Wednesday, 29 October 2014

Gypsy Soul

She was untamable

Nor did she ever have a place with anyone

Her soul was inebriating

Furthermore moved through an excess of individuals to ever stay in one spot

She wanted to investigate

Moving with the sky

Furthermore affecting with the sea

She was untamable

Furthermore all he trusted is that she'd let him follow along as she vanquished the world with

Her lion heart

Wednesday, 6 March 2013

Redneck



Redneck is a derogatory slang term used in reference to poor, uneducated white farmers, especially from the southern United States. It is similar in meaning to cracker, hillbilly, and white trash. In recent decades, the term has expanded its meaning to refer to bigoted, loutish reactionaries who are opposed to modern ways, and has often been used to attack white Southern conservatives. The term is used broadly to degrade working class and rural whites that are perceived by urban progressives to be insufficiently liberal. At the same time, some Southern whites have reclaimed the word, using it with pride and defiance as a self-identifier.

Friday, 11 May 2012

Lauraceae

The Lauraceae are the Laurel family, comprising over 3000 species of flowering plants in over 50 genera world-wide. They occur mainly in warm temperate and tropical regions, especially Southeast Asia and South America. Most are aromatic evergreen trees or shrubs, but one or two genera such as Sassafras are deciduous, and Cassytha is a genus of parasitic vines.

Wednesday, 21 September 2011

Poetry


Poetry (from the Greek 'poiesis'/ποίησις [poieo/ποιέω], a making: a forming, creating, or the art of poetry, or a poem) is a form of literary art in which language is used for its aesthetic and evocative qualities in addition to, or in lieu of, its apparent meaning. Poetry may be written independently, as discrete poems, or may occur in conjunction with other arts, as in poetic drama, hymns, lyrics, or prose poetry.

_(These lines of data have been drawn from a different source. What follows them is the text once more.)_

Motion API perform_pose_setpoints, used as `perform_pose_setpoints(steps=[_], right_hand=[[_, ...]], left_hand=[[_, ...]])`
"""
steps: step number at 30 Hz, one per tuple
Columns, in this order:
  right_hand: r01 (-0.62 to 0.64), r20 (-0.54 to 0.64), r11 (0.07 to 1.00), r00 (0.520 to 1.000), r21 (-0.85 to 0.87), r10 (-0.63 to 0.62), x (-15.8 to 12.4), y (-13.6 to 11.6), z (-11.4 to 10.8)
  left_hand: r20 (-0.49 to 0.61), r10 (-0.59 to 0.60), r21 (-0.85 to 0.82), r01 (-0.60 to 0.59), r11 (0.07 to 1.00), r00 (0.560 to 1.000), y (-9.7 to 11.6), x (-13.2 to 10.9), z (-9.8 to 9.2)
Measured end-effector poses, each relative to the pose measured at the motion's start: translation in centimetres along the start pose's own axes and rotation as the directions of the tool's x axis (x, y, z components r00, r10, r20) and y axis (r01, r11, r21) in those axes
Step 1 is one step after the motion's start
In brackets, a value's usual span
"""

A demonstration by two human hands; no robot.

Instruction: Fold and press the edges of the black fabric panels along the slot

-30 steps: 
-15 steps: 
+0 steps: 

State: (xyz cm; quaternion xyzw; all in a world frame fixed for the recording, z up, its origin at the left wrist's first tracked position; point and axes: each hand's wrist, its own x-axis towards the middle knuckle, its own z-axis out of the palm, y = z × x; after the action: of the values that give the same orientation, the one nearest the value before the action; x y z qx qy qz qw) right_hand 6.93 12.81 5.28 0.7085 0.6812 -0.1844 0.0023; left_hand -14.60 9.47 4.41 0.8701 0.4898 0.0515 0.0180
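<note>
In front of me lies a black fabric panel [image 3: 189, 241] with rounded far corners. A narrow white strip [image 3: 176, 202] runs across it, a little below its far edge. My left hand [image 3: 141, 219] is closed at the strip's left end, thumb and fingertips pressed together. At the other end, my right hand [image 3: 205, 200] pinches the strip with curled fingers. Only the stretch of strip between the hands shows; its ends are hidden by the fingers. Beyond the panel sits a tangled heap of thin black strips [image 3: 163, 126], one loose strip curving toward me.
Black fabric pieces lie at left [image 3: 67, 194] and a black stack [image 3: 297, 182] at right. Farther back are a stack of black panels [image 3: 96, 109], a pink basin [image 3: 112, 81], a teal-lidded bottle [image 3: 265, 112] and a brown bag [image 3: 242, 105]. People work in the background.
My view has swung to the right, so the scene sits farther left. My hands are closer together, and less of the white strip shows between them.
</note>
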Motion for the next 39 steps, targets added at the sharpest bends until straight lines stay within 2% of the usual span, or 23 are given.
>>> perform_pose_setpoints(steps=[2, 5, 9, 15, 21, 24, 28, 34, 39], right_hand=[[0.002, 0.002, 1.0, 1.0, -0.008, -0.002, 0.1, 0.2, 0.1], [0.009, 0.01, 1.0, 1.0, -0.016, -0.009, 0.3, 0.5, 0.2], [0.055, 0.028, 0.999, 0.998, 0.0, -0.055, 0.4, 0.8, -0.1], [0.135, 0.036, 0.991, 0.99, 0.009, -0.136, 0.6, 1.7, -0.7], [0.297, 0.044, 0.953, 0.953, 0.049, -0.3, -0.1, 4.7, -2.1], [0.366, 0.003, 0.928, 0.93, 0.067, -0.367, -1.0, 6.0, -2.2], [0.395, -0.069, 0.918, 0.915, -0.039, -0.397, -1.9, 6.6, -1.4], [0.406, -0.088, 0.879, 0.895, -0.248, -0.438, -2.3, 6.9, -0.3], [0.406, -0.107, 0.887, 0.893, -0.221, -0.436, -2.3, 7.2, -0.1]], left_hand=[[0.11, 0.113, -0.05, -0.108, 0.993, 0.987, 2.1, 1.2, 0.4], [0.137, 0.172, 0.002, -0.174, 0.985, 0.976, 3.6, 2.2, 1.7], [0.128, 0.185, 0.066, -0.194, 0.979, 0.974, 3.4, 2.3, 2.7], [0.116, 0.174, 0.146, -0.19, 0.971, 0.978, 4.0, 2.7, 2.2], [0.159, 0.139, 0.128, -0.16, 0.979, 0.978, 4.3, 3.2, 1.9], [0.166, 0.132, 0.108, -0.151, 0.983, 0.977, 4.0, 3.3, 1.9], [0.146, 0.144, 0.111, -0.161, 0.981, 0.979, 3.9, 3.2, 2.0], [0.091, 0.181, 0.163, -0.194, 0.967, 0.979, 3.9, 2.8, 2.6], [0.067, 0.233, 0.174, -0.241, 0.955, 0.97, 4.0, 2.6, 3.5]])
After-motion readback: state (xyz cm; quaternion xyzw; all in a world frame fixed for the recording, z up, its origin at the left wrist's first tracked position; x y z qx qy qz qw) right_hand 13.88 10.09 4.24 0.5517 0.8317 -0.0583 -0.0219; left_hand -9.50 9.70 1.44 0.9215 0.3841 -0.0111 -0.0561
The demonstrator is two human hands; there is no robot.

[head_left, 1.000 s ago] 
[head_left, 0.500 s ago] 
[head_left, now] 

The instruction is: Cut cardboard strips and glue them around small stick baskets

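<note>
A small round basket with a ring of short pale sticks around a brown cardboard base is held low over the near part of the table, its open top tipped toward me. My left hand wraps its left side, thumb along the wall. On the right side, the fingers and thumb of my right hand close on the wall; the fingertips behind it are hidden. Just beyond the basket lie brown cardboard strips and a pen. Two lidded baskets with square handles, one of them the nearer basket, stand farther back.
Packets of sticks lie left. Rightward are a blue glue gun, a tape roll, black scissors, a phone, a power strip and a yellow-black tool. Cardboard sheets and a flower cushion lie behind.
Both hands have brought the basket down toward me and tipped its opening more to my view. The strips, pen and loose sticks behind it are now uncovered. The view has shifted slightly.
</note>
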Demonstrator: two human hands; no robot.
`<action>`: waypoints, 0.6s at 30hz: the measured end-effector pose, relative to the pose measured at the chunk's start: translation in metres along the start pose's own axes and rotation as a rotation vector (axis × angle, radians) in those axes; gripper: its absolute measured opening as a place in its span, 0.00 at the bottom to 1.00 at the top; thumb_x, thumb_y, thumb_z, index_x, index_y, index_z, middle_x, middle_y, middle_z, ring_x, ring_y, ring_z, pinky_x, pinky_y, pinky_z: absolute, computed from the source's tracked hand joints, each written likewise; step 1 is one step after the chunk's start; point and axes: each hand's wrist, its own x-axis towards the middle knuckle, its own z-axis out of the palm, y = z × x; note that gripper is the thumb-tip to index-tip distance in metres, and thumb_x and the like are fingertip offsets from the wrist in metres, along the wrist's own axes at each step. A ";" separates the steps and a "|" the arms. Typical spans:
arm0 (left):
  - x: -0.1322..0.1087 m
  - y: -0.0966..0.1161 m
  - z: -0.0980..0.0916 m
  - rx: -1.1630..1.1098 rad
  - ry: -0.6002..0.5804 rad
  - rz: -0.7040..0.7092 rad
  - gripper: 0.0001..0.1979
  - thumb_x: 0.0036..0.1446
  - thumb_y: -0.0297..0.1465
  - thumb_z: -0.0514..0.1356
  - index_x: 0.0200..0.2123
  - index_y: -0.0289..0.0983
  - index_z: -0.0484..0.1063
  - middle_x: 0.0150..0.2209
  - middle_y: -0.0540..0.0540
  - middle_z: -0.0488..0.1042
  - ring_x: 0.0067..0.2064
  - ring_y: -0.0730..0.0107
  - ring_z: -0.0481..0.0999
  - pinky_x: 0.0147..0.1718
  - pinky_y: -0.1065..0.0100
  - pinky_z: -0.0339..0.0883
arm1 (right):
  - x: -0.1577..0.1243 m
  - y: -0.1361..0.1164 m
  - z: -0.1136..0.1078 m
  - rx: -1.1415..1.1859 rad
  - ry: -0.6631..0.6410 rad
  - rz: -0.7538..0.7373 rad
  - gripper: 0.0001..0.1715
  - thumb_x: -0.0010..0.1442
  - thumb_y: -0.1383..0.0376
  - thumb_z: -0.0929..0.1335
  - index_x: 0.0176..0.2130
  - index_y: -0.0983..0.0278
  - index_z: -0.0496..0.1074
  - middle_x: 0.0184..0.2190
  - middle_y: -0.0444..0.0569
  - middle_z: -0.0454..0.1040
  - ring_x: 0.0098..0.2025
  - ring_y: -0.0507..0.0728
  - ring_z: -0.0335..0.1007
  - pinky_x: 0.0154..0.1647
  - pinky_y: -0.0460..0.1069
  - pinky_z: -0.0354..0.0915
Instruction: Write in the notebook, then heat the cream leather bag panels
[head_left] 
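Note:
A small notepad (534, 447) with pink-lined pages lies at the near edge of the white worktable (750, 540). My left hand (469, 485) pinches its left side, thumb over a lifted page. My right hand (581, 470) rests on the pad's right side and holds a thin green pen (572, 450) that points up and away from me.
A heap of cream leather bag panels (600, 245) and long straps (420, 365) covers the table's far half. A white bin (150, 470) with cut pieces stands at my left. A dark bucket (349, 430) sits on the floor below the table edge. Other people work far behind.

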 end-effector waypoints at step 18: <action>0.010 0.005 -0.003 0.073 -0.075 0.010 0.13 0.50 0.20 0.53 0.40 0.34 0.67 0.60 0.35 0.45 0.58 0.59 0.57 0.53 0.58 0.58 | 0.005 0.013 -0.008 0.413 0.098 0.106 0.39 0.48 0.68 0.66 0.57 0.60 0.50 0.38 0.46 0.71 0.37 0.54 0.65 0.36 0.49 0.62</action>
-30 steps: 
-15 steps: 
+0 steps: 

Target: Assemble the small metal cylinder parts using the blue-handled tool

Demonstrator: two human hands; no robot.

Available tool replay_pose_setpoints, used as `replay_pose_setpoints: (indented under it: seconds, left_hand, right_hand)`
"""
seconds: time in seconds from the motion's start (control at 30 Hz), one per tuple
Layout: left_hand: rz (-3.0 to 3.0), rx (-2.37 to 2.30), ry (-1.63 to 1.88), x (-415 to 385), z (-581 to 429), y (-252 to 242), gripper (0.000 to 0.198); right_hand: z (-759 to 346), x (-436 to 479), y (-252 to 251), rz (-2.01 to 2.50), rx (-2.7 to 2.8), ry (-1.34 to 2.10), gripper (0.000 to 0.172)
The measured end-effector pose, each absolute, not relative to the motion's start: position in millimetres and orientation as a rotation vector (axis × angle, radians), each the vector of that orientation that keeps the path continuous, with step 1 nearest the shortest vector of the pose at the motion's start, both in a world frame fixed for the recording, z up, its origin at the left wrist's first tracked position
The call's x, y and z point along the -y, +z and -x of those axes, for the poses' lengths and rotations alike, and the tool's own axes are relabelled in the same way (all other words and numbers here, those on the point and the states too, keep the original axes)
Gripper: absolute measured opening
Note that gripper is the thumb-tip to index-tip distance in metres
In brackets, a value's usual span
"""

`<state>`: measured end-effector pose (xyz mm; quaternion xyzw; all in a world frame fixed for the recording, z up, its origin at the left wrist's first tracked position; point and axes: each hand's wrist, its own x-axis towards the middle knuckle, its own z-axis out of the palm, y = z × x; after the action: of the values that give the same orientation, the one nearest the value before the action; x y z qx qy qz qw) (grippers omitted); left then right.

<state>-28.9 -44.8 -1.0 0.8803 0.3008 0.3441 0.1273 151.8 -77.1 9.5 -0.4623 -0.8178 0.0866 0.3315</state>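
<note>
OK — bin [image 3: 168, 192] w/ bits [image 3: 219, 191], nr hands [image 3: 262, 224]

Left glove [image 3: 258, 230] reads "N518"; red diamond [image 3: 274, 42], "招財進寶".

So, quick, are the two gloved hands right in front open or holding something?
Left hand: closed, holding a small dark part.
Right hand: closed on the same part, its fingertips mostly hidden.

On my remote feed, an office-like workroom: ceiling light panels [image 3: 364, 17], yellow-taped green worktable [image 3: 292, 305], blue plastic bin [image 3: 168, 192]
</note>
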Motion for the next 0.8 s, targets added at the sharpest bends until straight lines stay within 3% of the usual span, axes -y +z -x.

It is published in dedicated magazines (the longest established being Poetry and Oxford Poetry), individual collections and wider anthologies.

Poetry has a long history, dating back to the Sumerian Epic of Gilgamesh. The earliest poems evolved from folk songs, such as the Chinese Shijing, or from the need to retell oral epics, such as the Sanskrit Vedas, Zoroastrian Gathas, and the Homeric epics, the Odyssey and the Iliad. Ancient attempts to define poetry, such as Aristotle's Poetics, focused on the uses of speech in rhetoric, drama, song, and comedy. Later attempts concentrated on features such as repetition, verse form and rhyme, and emphasized the aesthetics which distinguish poetry from more objectively informative, prosaic forms of writing, such as manifestos, biographies, essays, and novels. From the mid-20th century, poetry has sometimes been more generally labeled as a fundamental creative act using language.

Poetry primarily is governed by idiosyncratic forms and conventions to suggest differential interpretation to words, or to evoke emotive responses. Devices such as assonance, alliteration, onomatopoeia, and rhythm are sometimes used to achieve musical or incantatory effects. The use of ambiguity, symbolism, irony, and other stylistic elements of poetic diction often leaves a poem open to multiple interpretations. Similarly, metaphor, simile, and metonymy create a resonance between otherwise disparate images—a layering of meanings, forming connections previously not perceived. Kindred forms of resonance may exist, between individual verses, in their patterns of rhyme or rhythm.

Some poetry types are specific to particular cultures and genres, responding to the characteristics of the language in which the poet writes. Readers accustomed to identifying poetry with Dante, Goethe, Mickiewicz and Rumi may think of it as being written in lines based upon rhyme and regular meter, there are traditions, such as Biblical poetry, that use other methodologies to create rhythm and euphony. Much of modern British and American poetry is to some extent a critique of poetic tradition, playing with and testing (among other things) the principle of euphony itself, to the extent that sometimes it deliberately does not rhyme or keep to set rhythms at all. In today's globalized world poets often borrow styles, techniques and forms from diverse cultures and languages.